Pile spared her one last glance, then returned to his bible. Where could it be? He’d tried Ecclesiastes, and Proverbs, and Psalms, and all four of the gospels, but he hadn’t found it in any of them. Maybe the Book of Job? He leafed irritably, wondering why it was that holy books always seemed to be printed on tissue paper.

"...just causing trouble for its own sake," Donald was saying. "I mean, if there’s even a chance that there’s something dangerous in the water, then obviously people need to be protected from that, don’t they?" He looked around the table for confirmation. "I mean, don’t they?"

"Whatever," said Barry, which was pretty much Pile’s feeling on the subject as well. Donald had been going on about this ever since Alison and Sam had got all fired up about organizing their protest and left them in charge of the van.
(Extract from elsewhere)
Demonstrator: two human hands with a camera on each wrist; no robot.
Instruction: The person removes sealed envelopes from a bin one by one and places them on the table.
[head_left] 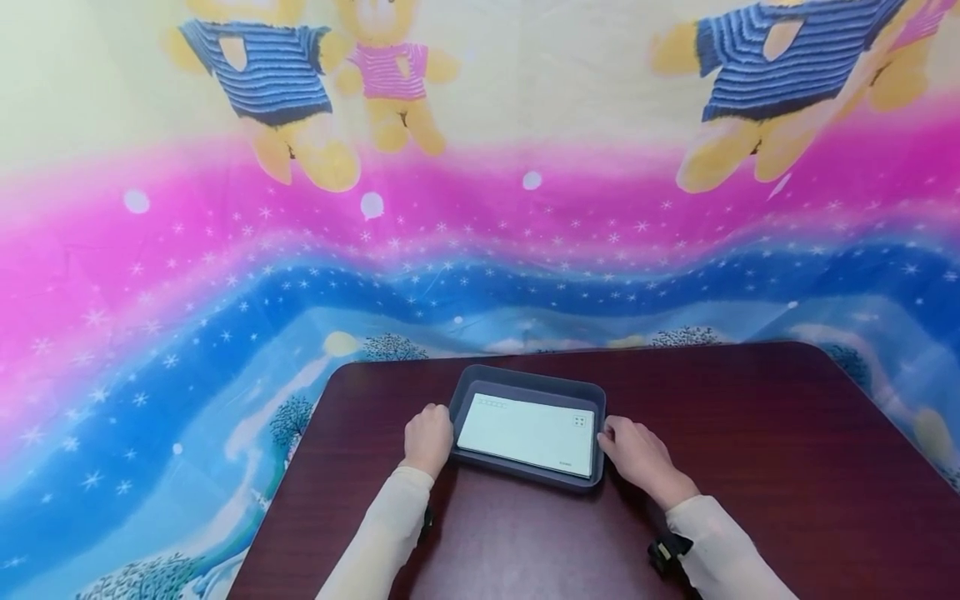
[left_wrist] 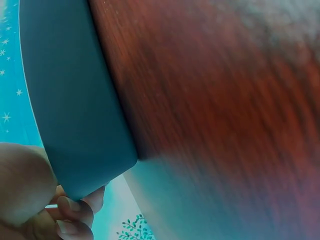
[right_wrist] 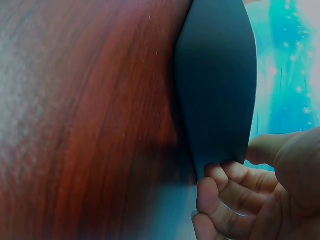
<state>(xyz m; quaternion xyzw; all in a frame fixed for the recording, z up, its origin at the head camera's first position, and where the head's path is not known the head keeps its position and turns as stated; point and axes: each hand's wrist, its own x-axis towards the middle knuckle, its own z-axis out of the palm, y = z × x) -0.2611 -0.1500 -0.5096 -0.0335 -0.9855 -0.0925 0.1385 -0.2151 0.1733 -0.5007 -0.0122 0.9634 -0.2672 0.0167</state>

Bobbi reached across the table for a sugar packet. She turned it over and over in her hands.

"Did..." she began. "Did anyone else..." She swallowed. "In the van," she said. "Before we hit the roadblock. I keep thinking that I might..." She ripped open the sugar packet and dumped its contents into the ashtray. "I thought," she said. "I thought I saw..."
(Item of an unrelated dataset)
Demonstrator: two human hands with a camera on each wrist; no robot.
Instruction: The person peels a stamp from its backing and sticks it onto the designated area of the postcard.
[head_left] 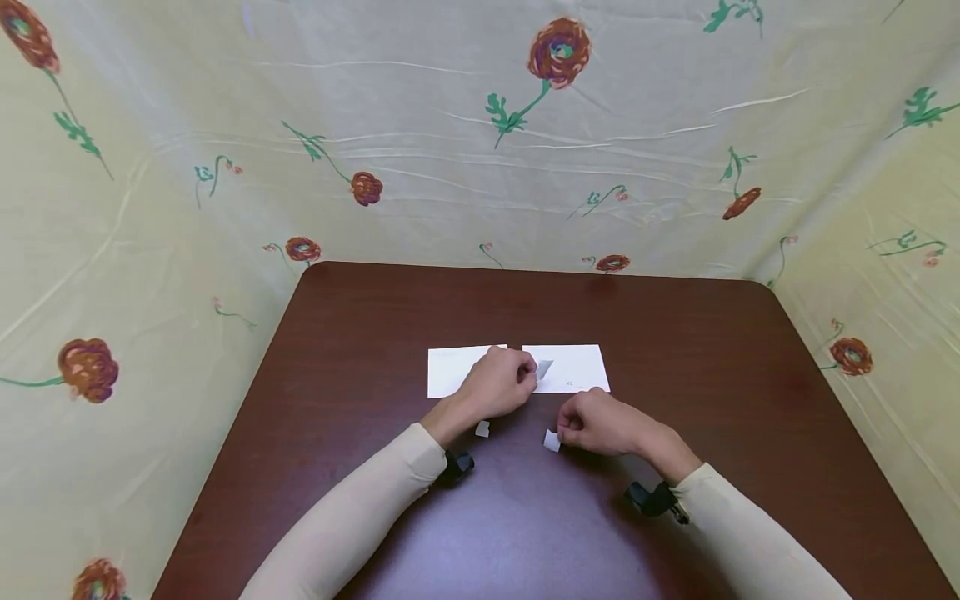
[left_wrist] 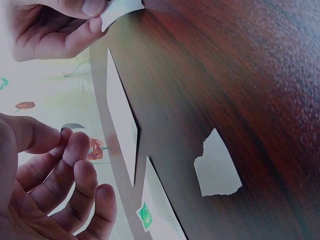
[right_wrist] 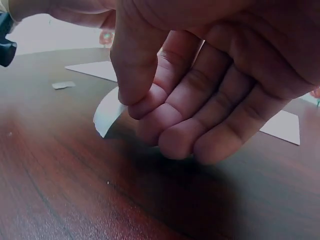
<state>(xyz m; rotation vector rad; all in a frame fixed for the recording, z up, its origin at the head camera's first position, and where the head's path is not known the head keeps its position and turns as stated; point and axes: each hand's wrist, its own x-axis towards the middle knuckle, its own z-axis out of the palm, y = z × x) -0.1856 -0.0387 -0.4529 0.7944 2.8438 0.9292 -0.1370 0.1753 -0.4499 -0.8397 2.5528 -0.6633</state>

Pile looked up sharply from his bible. "What?" he asked.

She shook her head. "Nothing."

So she saw him too, Pile thought. He wouldn’t have expected that. After all, wasn’t Leif his own cross to bear now? And Trudy too, of course. My sin, he thought. My sin, my guilt, my fault. Mine. Perhaps only the guilty could see them. Perhaps she hadn’t seen Leif at all. Perhaps she had seen Jill.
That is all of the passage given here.